United States District Court, S.D. New York
Oct 19, 2010
Case No. 09-CV-8707 (KMK) (PED) (S.D.N.Y. Oct. 19, 2010)

Opinion

Case No. 09-CV-8707 (KMK) (PED).

October 19, 2010


ORDER ADOPTING REPORT AND RECOMMENDATION


Michael Berger ("Petitioner") filed a petition for a writ of habeas corpus on October 14, 2009, pursuant to 28 U.S.C. § 2254, challenging his December 16, 2005 judgment of conviction. On April 22, 2010, Respondent moved to dismiss the petition pursuant to Federal Rule of Civil Procedure 12(b)(6), asserting that the petition is time-barred and thus fails to state a claim upon which relief may be granted. The Court referred this case to Magistrate Judge Paul E. Davison, pursuant to 28 U.S.C. § 636(b). On June 10, 2010, Magistrate Judge Davison issued a Report and Recommendation ("R R"), concluding that the Court should grant Respondent's motion to dismiss and dismiss the action with prejudice.

Petitioner was convicted, on his plea of guilty, of rape in the second degree (NY Penal Law § 130.30(1)), criminal sexual act in the second degree (NY Penal Law § 130.45(1), sexual abuse in the third degree (two counts) (NY Penal Law § 130.55), endangering the welfare of a child (NY Penal Law § 260.10), and criminal possession of a weapon (NY Penal Law § 265.01(2)). He was sentenced to, inter alia, ten years of sex offender probation. On April 19, 2007, Petitioner was re-sentenced, following an admitted violation of probation, to indeterminate terms of 2 to 6 years imprisonment on the felony counts. Petitioner did not appeal either judgment.

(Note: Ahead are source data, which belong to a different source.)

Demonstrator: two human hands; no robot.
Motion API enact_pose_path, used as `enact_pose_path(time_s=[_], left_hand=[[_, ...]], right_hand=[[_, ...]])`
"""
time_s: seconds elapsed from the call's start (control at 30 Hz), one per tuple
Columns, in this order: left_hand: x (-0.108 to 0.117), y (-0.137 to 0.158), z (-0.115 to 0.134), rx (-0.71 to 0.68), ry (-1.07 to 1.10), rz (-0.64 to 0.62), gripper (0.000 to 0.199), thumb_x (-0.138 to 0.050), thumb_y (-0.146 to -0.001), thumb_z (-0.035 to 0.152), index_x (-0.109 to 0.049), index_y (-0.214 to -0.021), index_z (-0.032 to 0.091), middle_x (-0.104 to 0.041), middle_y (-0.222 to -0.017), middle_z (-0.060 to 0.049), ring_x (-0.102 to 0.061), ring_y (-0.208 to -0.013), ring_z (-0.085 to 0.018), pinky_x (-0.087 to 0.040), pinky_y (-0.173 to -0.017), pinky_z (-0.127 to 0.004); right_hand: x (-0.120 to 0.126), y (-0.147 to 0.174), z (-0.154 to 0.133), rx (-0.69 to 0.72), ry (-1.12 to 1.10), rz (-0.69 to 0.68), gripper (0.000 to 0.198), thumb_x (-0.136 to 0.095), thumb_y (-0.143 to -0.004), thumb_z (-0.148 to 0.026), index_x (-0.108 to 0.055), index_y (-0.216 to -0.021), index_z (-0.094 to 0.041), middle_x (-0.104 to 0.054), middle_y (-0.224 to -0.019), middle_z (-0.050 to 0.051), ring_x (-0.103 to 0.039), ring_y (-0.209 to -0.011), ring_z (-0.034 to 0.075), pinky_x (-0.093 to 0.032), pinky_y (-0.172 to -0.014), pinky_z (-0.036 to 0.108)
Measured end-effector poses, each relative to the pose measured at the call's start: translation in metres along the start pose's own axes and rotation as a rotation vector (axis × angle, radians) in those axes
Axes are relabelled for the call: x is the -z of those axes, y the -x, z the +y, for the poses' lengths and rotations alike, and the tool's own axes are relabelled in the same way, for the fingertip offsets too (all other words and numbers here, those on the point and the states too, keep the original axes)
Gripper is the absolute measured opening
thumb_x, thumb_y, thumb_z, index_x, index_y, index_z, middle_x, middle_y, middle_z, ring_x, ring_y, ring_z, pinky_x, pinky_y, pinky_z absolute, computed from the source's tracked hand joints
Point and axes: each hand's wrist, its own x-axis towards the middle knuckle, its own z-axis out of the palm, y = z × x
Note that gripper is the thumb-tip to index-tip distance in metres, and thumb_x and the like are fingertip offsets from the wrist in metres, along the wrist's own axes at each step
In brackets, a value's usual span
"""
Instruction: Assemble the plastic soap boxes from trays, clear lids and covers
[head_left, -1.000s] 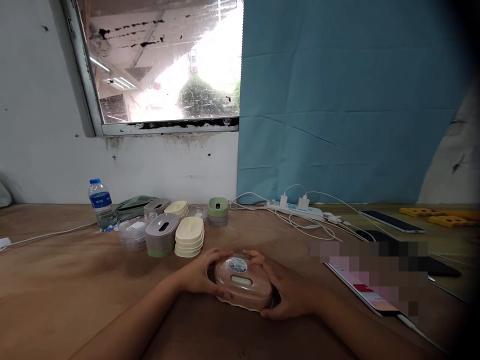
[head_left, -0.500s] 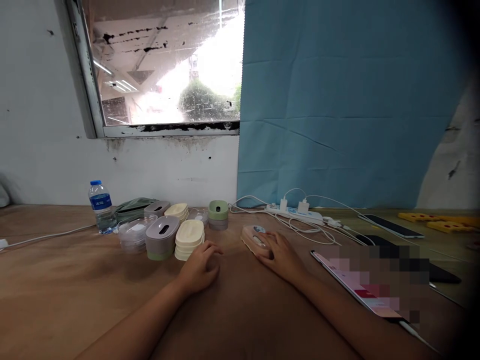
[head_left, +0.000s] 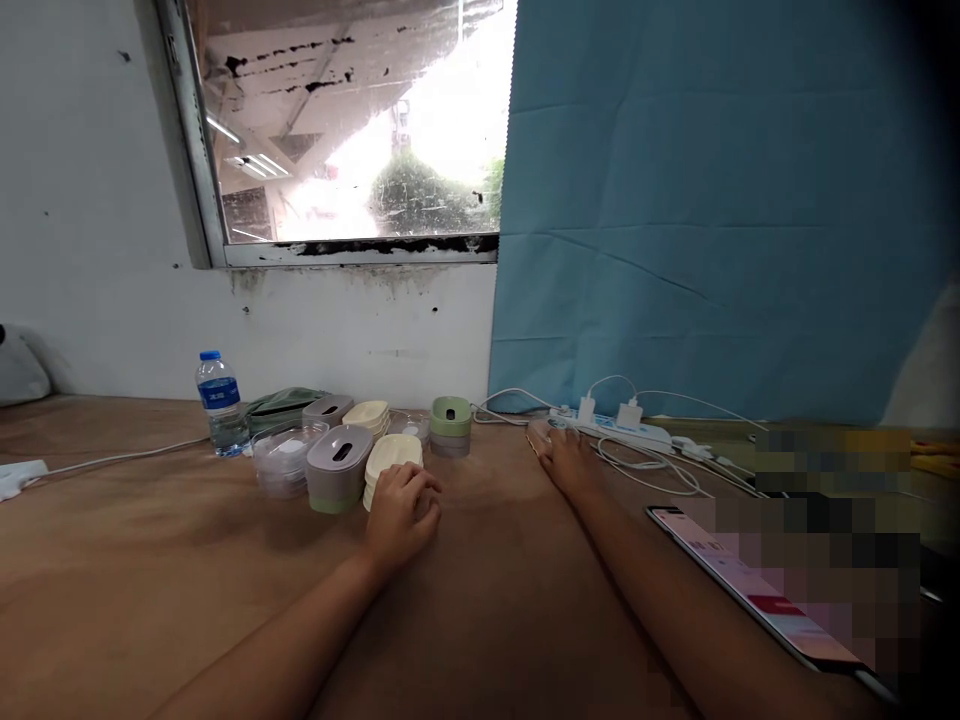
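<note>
By the power strip (head_left: 651,432) at the back of the worktop (head_left: 480,590), the right hand (head_left: 573,458) partly covered the pinkish container (head_left: 537,436); couldn't tell how tight the grip was. Worktop stretched across to the left hand (head_left: 405,510), half-curled, empty, by the cream stack (head_left: 394,453); clear tubs (head_left: 280,464) sat stacked farther left.

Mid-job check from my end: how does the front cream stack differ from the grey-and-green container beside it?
Colour: the front cream stack is cream throughout, while the grey-and-green container is grey above a green base.
Top: the container shows a dark slot; the stack's visible top shows none.
View: the left hand partly hides the stack, not the container.
Shared: both have rounded corners.
</note>
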Motion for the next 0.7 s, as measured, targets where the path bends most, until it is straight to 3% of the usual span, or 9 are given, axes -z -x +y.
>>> enact_pose_path(time_s=[0.17,0.27,0.37,0.47,0.6,0.7], left_hand=[[0.001,-0.005,-0.014,0.024,-0.107,0.044,0.015,-0.049,-0.070,0.015,-0.055,-0.082,0.021,-0.055,-0.086,-0.003,-0.048,-0.087,-0.021,-0.035,-0.079,-0.035],[0.001,-0.008,-0.025,0.019,-0.144,0.039,0.018,-0.049,-0.069,0.015,-0.053,-0.086,0.019,-0.055,-0.089,-0.004,-0.048,-0.089,-0.022,-0.035,-0.081,-0.035],[0.002,-0.009,-0.033,0.015,-0.170,0.015,0.021,-0.049,-0.069,0.016,-0.052,-0.090,0.018,-0.056,-0.091,-0.005,-0.048,-0.091,-0.022,-0.035,-0.083,-0.036],[0.002,-0.010,-0.039,0.025,-0.183,-0.014,0.020,-0.049,-0.070,0.018,-0.052,-0.090,0.018,-0.058,-0.089,-0.006,-0.050,-0.088,-0.022,-0.036,-0.081,-0.035],[0.002,-0.010,-0.041,0.029,-0.186,-0.026,0.017,-0.051,-0.070,0.020,-0.053,-0.087,0.017,-0.059,-0.085,-0.005,-0.052,-0.084,-0.021,-0.036,-0.079,-0.034],[0.002,-0.010,-0.041,0.026,-0.181,-0.019,0.016,-0.051,-0.071,0.022,-0.054,-0.086,0.018,-0.060,-0.084,-0.004,-0.052,-0.083,-0.021,-0.036,-0.077,-0.034]], right_hand=[[-0.007,-0.007,0.000,-0.004,-0.024,0.008,0.041,-0.049,-0.072,-0.016,-0.046,-0.112,-0.007,-0.039,-0.125,0.022,-0.031,-0.116,0.040,-0.028,-0.089,0.051],[-0.004,-0.008,-0.016,0.093,-0.078,0.035,0.049,-0.047,-0.071,-0.012,-0.039,-0.119,-0.004,-0.035,-0.129,0.022,-0.024,-0.122,0.038,-0.019,-0.097,0.050],[0.004,-0.008,-0.048,0.247,-0.169,0.051,0.053,-0.048,-0.073,-0.018,-0.036,-0.124,-0.012,-0.037,-0.130,0.014,-0.029,-0.121,0.029,-0.021,-0.100,0.041],[0.009,-0.008,-0.089,0.316,-0.270,0.086,0.048,-0.046,-0.077,-0.029,-0.038,-0.123,-0.017,-0.035,-0.130,0.010,-0.034,-0.118,0.025,-0.025,-0.100,0.035],[0.002,-0.007,-0.136,0.310,-0.388,0.111,0.044,-0.049,-0.077,-0.038,-0.047,-0.116,-0.019,-0.034,-0.129,0.010,-0.035,-0.117,0.027,-0.030,-0.096,0.037],[-0.009,-0.009,-0.153,0.241,-0.463,0.121,0.037,-0.051,-0.076,-0.035,-0.055,-0.106,-0.014,-0.041,-0.121,0.015,-0.039,-0.112,0.031,-0.034,-0.091,0.042]])
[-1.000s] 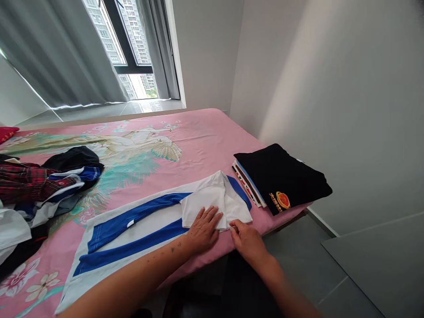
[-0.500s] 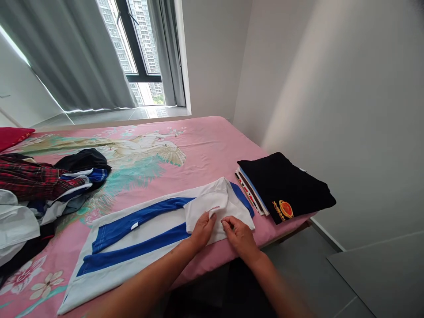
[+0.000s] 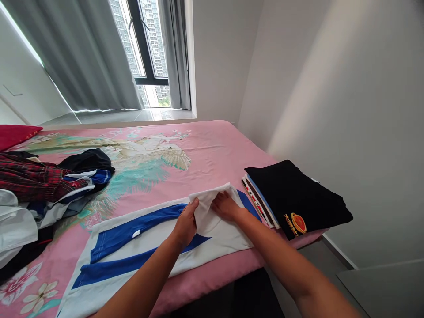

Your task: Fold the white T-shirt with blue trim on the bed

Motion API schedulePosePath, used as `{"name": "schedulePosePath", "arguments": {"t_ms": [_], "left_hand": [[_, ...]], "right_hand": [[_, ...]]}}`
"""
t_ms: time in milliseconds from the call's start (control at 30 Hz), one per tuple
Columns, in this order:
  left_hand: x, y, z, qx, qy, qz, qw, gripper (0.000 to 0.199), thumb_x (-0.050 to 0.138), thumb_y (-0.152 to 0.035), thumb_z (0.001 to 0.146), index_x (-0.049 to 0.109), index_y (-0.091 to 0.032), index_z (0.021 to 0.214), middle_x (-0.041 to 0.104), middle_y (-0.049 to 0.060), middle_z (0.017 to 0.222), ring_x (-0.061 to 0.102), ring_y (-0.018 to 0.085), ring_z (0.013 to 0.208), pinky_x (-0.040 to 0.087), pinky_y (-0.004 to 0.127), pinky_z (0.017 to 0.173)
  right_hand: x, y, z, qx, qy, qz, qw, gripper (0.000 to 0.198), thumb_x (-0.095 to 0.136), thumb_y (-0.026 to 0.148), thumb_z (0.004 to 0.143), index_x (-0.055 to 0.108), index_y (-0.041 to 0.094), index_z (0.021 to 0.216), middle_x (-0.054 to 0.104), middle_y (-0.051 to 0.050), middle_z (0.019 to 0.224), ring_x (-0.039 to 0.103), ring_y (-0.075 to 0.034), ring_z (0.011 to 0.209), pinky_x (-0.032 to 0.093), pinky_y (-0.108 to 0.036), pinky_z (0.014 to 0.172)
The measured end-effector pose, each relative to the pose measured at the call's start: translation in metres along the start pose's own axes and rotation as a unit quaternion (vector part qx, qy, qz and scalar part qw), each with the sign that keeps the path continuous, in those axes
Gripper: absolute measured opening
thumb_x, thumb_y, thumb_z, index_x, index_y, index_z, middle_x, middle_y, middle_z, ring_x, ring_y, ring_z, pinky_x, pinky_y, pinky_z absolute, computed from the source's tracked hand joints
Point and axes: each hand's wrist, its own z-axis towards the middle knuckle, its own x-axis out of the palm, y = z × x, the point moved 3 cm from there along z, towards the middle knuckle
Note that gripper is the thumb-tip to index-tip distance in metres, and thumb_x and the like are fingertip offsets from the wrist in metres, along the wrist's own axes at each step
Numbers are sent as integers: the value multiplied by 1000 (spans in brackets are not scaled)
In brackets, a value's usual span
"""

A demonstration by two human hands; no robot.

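Note:
A white-and-blue shirt [image 3: 218,229] lies folded lengthwise across the near side of the bed, with a loose white flap, likely a sleeve, at its right part. My left hand [image 3: 186,224] is closed on the left edge of this flap, thumb on top, and lifts it off the cloth below. Reaching under the raised flap, my right hand [image 3: 227,206] rests by its far edge; its fingertips are partly hidden by the cloth, so I cannot tell whether they grip it. A small white tag shows on the blue part of the shirt.
To the right sits a stack of folded clothes topped by a black shirt [image 3: 298,196], near the bed's corner. A heap of loose clothes [image 3: 46,181] lies on the left, below a red pillow [image 3: 20,136]. The pink bedsheet [image 3: 212,154] drops off at the near edge.
The sleeve-like flap has been raised and turned up toward the far side. My right hand has moved forward and under it; my left hand has shifted left. The view has moved slightly.

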Motion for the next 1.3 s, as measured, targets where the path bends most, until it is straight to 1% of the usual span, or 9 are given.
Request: {"name": "schedulePosePath", "arguments": {"t_ms": [167,233,333,500,600,767,1033,1167,1300], "left_hand": [[-23,18,6,-27,-38,-40,998,26,53,-24,84,65,-14,105,69,6,105,53,23,118,36,35,108],[-27,25,7,-61,-43,-83,994,30,51,-27,85,63,-12,109,68,8,108,53,23,117,36,36,108],[-30,33,10,-93,-43,-149,983,36,48,-29,87,59,-13,117,67,9,111,56,24,115,37,40,107],[-43,44,17,-89,-26,-178,980,38,44,-28,88,58,-14,121,67,10,111,57,24,113,36,43,107],[-51,50,20,-81,-25,-203,975,37,42,-27,89,59,-14,119,67,10,110,57,24,113,35,45,107],[-56,55,21,-76,-67,-240,966,32,45,-21,88,63,-16,114,68,9,109,55,23,115,33,43,109],[-58,59,22,-67,-79,-256,961,29,48,-20,88,65,-14,110,69,9,107,55,23,114,30,42,111],[-60,60,22,-62,-88,-268,957,30,48,-18,88,64,-12,113,68,10,107,56,24,113,31,42,111],[-59,61,22,-64,-83,-276,955,32,48,-18,88,61,-12,117,67,11,109,57,24,112,33,42,109]], "right_hand": [[-3,-28,0,51,-26,-35,998,41,43,37,91,50,15,125,52,-13,128,38,-24,125,18,-42,107],[-2,-36,-5,84,-47,-48,994,37,44,36,91,54,15,121,54,-13,124,41,-24,121,21,-41,105],[-4,-50,-13,129,-83,-53,987,28,40,26,92,59,17,111,58,-10,116,46,-22,112,28,-37,98],[-19,-79,-19,202,-160,-56,965,26,37,14,89,60,15,101,59,-10,103,48,-20,100,33,-31,90],[-25,-86,-14,201,-177,-56,962,21,43,15,86,61,17,98,59,-8,99,48,-20,97,34,-29,88],[-23,-90,-1,188,-174,-57,965,15,49,20,84,62,18,91,59,-8,93,48,-20,93,34,-29,85],[-17,-110,4,220,-194,-4,956,14,42,17,84,56,18,85,59,-5,86,51,-16,81,36,-26,72],[-13,-109,1,213,-196,34,957,16,44,14,80,54,19,92,60,-3,86,53,-16,82,37,-25,69],[-10,-106,3,184,-196,66,961,35,49,14,75,49,21,110,59,-2,94,54,-15,88,40,-25,74]]}}
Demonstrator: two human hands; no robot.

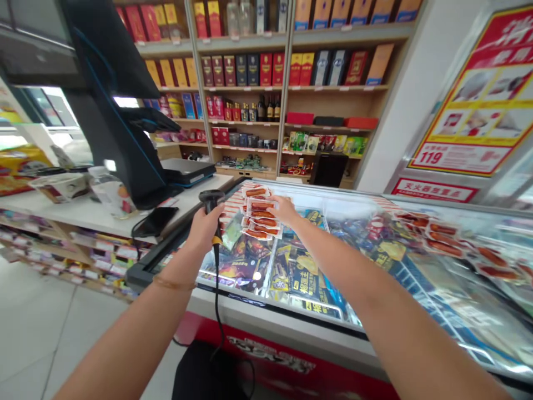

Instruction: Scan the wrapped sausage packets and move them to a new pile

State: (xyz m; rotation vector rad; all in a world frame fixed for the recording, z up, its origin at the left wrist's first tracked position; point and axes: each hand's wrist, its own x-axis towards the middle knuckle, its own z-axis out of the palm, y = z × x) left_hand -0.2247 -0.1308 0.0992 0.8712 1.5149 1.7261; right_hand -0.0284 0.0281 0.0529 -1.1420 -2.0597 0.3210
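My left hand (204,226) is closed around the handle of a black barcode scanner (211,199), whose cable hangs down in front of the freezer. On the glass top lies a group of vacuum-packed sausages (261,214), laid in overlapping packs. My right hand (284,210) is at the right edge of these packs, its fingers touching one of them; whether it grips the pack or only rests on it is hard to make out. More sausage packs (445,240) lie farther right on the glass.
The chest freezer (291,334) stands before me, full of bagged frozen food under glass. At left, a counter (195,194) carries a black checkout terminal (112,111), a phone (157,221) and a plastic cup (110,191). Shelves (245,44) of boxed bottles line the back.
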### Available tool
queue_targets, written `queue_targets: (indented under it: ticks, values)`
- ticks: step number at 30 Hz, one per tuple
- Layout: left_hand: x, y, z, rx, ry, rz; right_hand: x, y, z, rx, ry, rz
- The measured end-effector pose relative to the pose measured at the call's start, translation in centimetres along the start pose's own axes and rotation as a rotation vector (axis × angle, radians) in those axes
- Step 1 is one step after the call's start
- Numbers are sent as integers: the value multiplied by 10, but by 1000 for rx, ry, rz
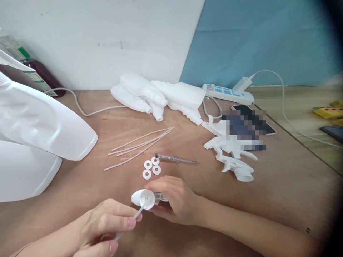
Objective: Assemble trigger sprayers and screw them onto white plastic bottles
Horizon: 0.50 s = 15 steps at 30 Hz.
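My right hand [178, 201] is closed around a white trigger spray head [137, 197], its round cap opening turned toward me. My left hand [108, 223] pinches a thin white plastic tube [139, 212]. The tube's far tip is at the cap opening; I cannot tell how deep it sits. Just beyond my hands lie several white ring washers [147, 174], some touching each other. Past them are several loose thin tubes [139, 142] and a screwdriver with a clear handle [174, 159]. More white spray heads [235, 166] lie on the right.
White plastic bottles [134, 96] lie at the back of the wooden table [187, 228]. Large white moulded shells [45, 114] fill the left side, near a dark bottle [40, 75]. At back right are a power strip [227, 94], a charging cable [283, 96] and a partly pixelated phone [270, 127].
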<state>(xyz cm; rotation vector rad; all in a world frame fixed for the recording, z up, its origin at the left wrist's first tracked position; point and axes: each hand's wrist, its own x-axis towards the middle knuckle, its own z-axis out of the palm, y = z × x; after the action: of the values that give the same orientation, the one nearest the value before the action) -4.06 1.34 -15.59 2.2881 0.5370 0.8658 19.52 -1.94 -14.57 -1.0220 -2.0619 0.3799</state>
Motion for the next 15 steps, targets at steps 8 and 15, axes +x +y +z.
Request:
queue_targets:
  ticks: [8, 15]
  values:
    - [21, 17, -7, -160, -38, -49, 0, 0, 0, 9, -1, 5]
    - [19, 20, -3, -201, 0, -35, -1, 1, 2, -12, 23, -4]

A district court reviewing a report and recommendation addressing a dispositive motion "may accept, reject, or modify, in whole or in part, the findings or recommendations made by the magistrate judge." 28 U.S.C. § 636(b)(1); see also Donahue v. Global Home Loans Fin., Inc., No. 05-CV-8362, 2007 WL 831816, at *1 (S.D.N.Y. Mar. 15, 2007). Under 28 U.S.C. § 636(b)(1) and Federal Rule of Civil Procedure 72(b), parties may submit objections to the magistrate judge's report and recommendation. The objections must be "specific" and "written," Fed.R.Civ.P. 72(b)(2), and must be made "[w]ithin 14 days after being served with a copy of the recommended disposition," id.; see also 28 U.S.C. § 636(b)(1), plus an additional three days when service is made pursuant to Fed.R.Civ.P. 5(b)(2)(c)-(f), see Fed.R.Civ.P. 6(d).

"[W]here a party does not submit an objection, a district court need only satisfy itself that there is no clear error on the face of the record." Donahue, 2007 WL 831816, at * 1 (internal quotation marks omitted). In addition, a party's failure to object will waive that party's right to challenge the report and recommendation on appeal. See Fed. Deposit Ins. Corp. V. Hillcrest Assocs., 66 F.3d 566, 569 (2d Cir. 1995) ("Our rule is that 'failure to object timely to a magistrate's report operates as a waiver of any further judicial review of the magistrate's decision.'" (quoting Small v. Sec'y of Health Human Servs., 892 F.2d 15, 16 (2d Cir. 1989))).

Here, Petitioner has not filed objections to the R R. Accordingly, the Court has reviewed the R R under the clear error standard. In so doing, the Court finds no error in the R R, clear or otherwise, and therefore adopts Magistrate Judge Davison's R R in its entirety.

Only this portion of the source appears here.